> [Work to be completed]: Restate each line of the listing exactly, without carrying over any pictures.
BEGIN Information supplied
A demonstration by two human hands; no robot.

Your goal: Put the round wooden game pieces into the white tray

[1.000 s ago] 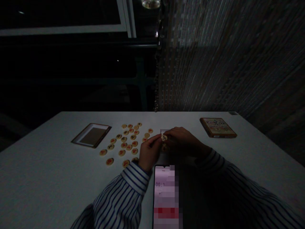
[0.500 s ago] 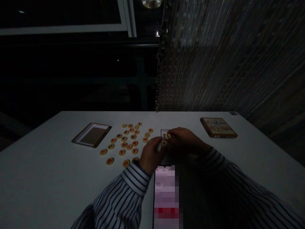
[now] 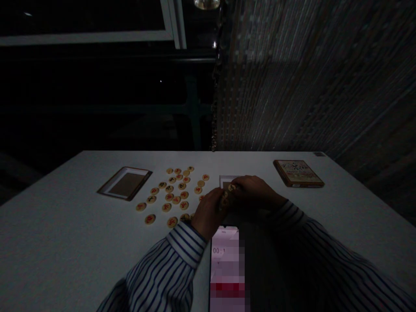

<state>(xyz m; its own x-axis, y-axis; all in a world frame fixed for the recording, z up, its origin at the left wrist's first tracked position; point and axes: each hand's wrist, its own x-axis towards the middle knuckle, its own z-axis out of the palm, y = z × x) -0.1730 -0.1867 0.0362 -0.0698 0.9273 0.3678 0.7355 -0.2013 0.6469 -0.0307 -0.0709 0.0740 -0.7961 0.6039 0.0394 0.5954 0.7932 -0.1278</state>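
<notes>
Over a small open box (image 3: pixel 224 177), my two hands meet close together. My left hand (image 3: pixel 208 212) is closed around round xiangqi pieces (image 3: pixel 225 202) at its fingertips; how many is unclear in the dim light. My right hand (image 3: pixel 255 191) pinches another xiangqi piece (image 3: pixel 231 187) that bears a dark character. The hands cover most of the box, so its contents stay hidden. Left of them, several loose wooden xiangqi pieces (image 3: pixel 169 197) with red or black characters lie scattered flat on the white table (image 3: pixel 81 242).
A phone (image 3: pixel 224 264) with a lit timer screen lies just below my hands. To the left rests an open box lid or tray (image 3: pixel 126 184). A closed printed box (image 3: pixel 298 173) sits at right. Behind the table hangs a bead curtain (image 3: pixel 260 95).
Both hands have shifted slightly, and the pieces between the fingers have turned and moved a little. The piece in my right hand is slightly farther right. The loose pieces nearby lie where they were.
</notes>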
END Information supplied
> [The answer]:
A demonstration by two human hands; no robot.

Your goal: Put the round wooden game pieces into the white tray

[1.000 s ago] 
[0.500 s ago] 
[now] 

<state>(xyz m; its own x-axis, y-axis; all in a world frame fixed for the recording, z up, its origin at the left wrist's first tracked position; point and axes: each hand's wrist, its own x-axis towards the middle knuckle, its own z-axis out of the palm, y = z × x) -0.1730 -0.1867 0.0362 -0.0698 0.9273 0.3678 0.7355 -0.2013 0.6469 -0.0307 -0.0709 0.0740 -0.7961 0.6039 0.0394 0.5954 0.7932 -0.1278</state>
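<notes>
Over a small open box (image 3: pixel 224 177), my two hands meet close together. My left hand (image 3: pixel 208 212) is closed around round xiangqi pieces (image 3: pixel 225 202) at its fingertips; how many is unclear in the dim light. My right hand (image 3: pixel 255 191) pinches another xiangqi piece (image 3: pixel 231 187) that bears a dark character. The hands cover most of the box, so its contents stay hidden. Left of them, several loose wooden xiangqi pieces (image 3: pixel 169 197) with red or black characters lie scattered flat on the white table (image 3: pixel 81 242).
A phone (image 3: pixel 224 264) with a lit timer screen lies just below my hands. To the left rests an open box lid or tray (image 3: pixel 126 184). A closed printed box (image 3: pixel 298 173) sits at right. Behind the table hangs a bead curtain (image 3: pixel 260 95).
Both hands have shifted slightly, and the pieces between the fingers have turned and moved a little. The piece in my right hand is slightly farther right. The loose pieces nearby lie where they were.
</notes>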

This concludes the response.